Getting Aerospike timeout when posting 1M records

I am getting AerospikeException$Timeout: Client timeout: timeout=2000 iterations=1 failedNodes=0 failedConns=0 when I am trying to post 1M records in aerospike.

Following is the stack trace: com.aerospike.client.AerospikeException$Timeout: Client timeout: timeout=2000 iterations=1 failedNodes=0 failedConns=0 at com.aerospike.client.command.SyncCommand.execute(SyncCommand.java:131) at com.aerospike.client.AerospikeClient.put(AerospikeClient.java:295)

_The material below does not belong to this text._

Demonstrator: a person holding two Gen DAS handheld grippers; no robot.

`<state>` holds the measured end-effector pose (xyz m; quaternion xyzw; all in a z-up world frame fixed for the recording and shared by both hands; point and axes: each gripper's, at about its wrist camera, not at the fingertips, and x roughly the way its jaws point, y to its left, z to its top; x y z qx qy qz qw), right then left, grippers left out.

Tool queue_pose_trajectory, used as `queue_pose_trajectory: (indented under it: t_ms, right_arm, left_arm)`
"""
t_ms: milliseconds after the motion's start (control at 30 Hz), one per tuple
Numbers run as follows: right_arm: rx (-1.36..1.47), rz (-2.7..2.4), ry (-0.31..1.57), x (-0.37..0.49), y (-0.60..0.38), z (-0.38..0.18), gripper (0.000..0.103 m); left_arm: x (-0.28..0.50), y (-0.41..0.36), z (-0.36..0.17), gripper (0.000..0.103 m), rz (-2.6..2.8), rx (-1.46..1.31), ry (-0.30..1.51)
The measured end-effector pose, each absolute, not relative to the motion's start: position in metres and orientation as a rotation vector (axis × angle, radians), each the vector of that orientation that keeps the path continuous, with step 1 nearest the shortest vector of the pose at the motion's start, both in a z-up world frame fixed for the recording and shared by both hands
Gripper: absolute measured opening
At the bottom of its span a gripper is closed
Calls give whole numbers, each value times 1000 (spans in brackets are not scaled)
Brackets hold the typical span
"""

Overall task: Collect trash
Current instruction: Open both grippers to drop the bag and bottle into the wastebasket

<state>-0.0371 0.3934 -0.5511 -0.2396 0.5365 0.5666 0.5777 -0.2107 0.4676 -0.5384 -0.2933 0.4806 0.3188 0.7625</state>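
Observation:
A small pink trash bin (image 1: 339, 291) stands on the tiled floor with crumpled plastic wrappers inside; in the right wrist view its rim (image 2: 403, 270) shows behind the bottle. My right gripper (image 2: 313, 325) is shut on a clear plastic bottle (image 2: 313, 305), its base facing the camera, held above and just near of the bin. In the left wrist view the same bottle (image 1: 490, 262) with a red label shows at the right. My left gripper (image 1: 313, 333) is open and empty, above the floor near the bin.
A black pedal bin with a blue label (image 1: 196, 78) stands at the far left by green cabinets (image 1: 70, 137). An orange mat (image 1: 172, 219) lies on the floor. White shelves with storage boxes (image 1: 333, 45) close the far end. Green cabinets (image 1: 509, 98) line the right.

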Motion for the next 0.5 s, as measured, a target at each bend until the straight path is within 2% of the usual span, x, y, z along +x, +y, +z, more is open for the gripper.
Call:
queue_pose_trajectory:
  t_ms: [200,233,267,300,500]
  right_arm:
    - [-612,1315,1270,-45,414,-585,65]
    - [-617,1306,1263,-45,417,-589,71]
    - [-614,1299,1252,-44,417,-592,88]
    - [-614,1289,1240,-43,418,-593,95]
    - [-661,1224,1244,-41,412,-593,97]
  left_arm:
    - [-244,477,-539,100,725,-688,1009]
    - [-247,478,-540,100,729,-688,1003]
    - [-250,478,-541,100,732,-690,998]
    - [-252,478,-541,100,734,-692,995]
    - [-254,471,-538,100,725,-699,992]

and this is my aerospike configuration file:

Aerospike database configuration file.

service { user root group root paxos-single-replica-limit 1 # Number of nodes where the replica count is automatically reduced to 1. pidfile /var/run/aerospike/asd.pid service-threads 4 transaction-queues 4 transaction-threads-per-queue 4 proto-fd-max 15000 }

logging { # Log file must be an absolute path. file /var/log/aerospike/aerospike.log { context any info } }

network { service { address any port 3000 }

    heartbeat {
            mode multicast
            address 239.1.99.222
            port 9918

                        interval 150
            timeout 10
    }

    fabric {
            port 3001
    }

    info {
            port 3003
    }

}

namespace dfm { replication-factor 2 memory-size 2G default-ttl 30d # 30 days, use 0 to never expire/evict.

    storage-engine memory
    storage-engine device {
            file /opt/aerospike/data/dfm.dat
            filesize 3G
            data-in-memory true # Store data in memory in addition to file.
    }

}

There is no other replica; only 1 aerospike is running. I have checked aerospike logs as well and there is no warning. I can post logs as well.

Hi

I think you have run out of space and the database has stopped writes, hence the timeout.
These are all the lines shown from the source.